I’ve been emailing, calling, and visiting state legislators and members of Congress for a long time about supporting and protecting living donors. I don’t mean the feel-good kind of support that calls us “heroes” and “awesome folks” but takes no action. I’m talking about finding meaningful ways to remove hurdles that can be deal breakers for so many people who might otherwise consider donating their kidney. While Congress and legislators have been dragging their feet, a terrific model plan has been hiding in plain sight: the National Kidney Registry’s Donor Shield.

First, a little background that may be familiar to some of you: nearly 100,000 people in this country wait years for a kidney, but only about 23,000 kidney transplants were performed last year. Meanwhile, thousands die every year because they didn’t get a kidney (or other organ) in time. For the foreseeable future, our best hope of dramatically changing those appalling odds is through living donation. So, simply put, we need to make it easier for people to manage being live donors.

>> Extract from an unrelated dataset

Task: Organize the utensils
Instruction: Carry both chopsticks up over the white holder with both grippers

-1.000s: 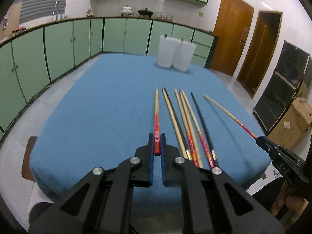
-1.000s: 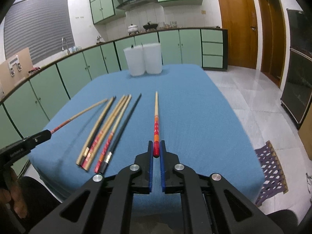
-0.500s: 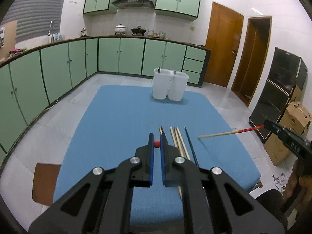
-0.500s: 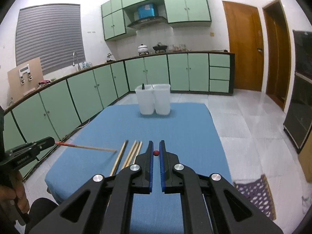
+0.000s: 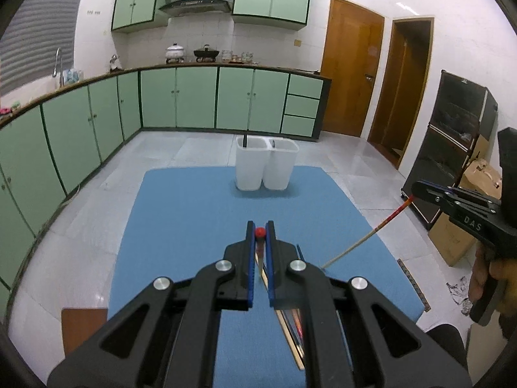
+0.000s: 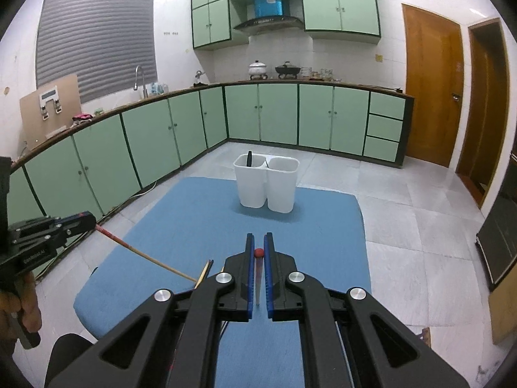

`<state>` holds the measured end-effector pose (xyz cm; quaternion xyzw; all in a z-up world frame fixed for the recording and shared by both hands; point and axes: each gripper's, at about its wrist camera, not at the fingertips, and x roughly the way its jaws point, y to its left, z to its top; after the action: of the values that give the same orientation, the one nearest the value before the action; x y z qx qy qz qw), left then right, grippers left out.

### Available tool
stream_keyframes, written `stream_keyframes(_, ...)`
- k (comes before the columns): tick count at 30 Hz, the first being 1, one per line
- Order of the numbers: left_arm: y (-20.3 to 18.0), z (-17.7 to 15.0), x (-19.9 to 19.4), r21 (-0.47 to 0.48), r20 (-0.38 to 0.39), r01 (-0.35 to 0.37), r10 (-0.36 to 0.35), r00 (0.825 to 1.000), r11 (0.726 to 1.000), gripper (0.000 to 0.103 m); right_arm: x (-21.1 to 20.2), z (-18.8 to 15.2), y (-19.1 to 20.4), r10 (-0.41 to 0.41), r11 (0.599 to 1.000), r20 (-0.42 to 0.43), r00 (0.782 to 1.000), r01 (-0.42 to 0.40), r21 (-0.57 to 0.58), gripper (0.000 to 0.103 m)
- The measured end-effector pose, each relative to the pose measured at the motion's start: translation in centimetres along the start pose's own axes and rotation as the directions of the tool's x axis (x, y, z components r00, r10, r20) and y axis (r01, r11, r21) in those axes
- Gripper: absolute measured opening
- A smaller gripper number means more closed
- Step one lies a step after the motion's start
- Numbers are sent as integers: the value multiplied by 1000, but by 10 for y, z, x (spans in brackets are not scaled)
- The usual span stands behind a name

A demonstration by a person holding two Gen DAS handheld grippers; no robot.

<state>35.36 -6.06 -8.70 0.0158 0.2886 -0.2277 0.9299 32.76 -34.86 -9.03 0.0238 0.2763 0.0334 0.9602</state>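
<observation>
My left gripper (image 5: 259, 233) is shut on a red-ended chopstick (image 5: 259, 232) that hangs down from the jaws, high above the blue table (image 5: 181, 213). It also shows in the right wrist view (image 6: 92, 221) with its chopstick (image 6: 145, 255) slanting down. My right gripper (image 6: 258, 252) is shut on a second red-ended chopstick (image 6: 258, 253), seen in the left wrist view (image 5: 416, 190) with its stick (image 5: 365, 237). Several chopsticks (image 5: 292, 326) lie on the table under the grippers. A white two-part holder (image 5: 265, 165) stands at the table's far end, a dark utensil (image 6: 249, 159) in its left part.
Green cabinets (image 6: 145, 142) run along the left and back walls. Wooden doors (image 5: 352, 64) stand at the back right. A black cabinet (image 5: 452, 148) and cardboard boxes (image 5: 478, 174) stand right of the table. A brown chair seat (image 5: 82, 326) sits at the table's near left.
Both grippers have lifted their chopsticks off the table and risen high. The chopsticks now hang down instead of lying flat, and the view looks down on the whole table.
</observation>
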Motion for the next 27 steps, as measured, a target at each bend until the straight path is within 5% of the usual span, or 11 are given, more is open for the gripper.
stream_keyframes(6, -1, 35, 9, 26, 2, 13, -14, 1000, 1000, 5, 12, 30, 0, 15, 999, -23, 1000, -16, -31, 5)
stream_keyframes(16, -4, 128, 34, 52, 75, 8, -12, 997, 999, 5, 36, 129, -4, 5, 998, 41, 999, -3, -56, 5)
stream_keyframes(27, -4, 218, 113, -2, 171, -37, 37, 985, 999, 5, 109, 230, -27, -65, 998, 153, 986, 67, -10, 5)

Photo by rawpixel.com on Pexels.com

How? For starters, by providing paid leave for all living donors for donation-related time off work–not just for federal and some state employees (not everyone has paid sick leave, and those who do shouldn’t have to use up their leave time); reimbursing for travel and lodging costs if donating far from home; and covering “incidental” expenses (which can feel anything but incidental: think childcare or eldercare).

You may already know that NKR facilitates paired donation (aka kidney swaps) through the world’s largest database of potential recipients and live donors. If you’ve never heard of Donor Shield, remember that name even if you don’t plan to be part of a paired donation. NKR automatically provides Donor Shield, which encompasses those common-sense protections and so much more, to all its living donors. But if you donate at any of the 90 U.S. transplant centers that’s affiliated with NKR– even if you’re not part of a paired donation!–you would get Donor Shield, too. I’m happy to see that the University of North Carolina Hospitals, where I donated to my son in 2006, is now affiliated with NKR.

The transplant center pays the Donor Shield premium, so there’s no charge for the donor. And there’s no cost to the recipient either. I hasten to add that, because I was shocked–and infuriated–to learn that the National Living Donor Assistance Center bases its eligibility for donor assistance on the recipient’s household income. NLDAC apparently figures that the recipient, who’s already contending with surgery and lost work time, should simply reimburse the donor for any such expenses.

In addition to the benefits and protections for living donors mentioned above, which legislators and federal agencies have been studying for years, Donor Shield also includes additional attractive features, such as providing legal support in the unlikely event that a donor is fired for taking time off to donate or encounters insurance discrimination; and in the rare event that a donor later needs surgery for a donation-related complication that isn’t covered for any reason, Donor Shield will cover it along with lost wages, and travel and lodging expenses for the donor and a companion. That’s at any point, no matter how many years after the donation. And there’s no income-based eligibility for donor or recipient.

Not only are these measures the right thing to do, they obviously save lives by making more transplants possible and taking people off the waitlists. If the moral argument doesn’t sway the powers that be, the economic argument should. Shortening the wait for a kidney, and reducing or even avoiding time on dialysis, saves hospitals and the federal government millions of dollars.

Even if the transplant center you’re donating at isn’t affiliated with NKR, it’s worth asking if they would agree to provide Donor Shield (they can obtain it). The more donors who request it, the more likely centers are to get on board. If only paired donation, NKR, and Donor Shield had been available back when I donated!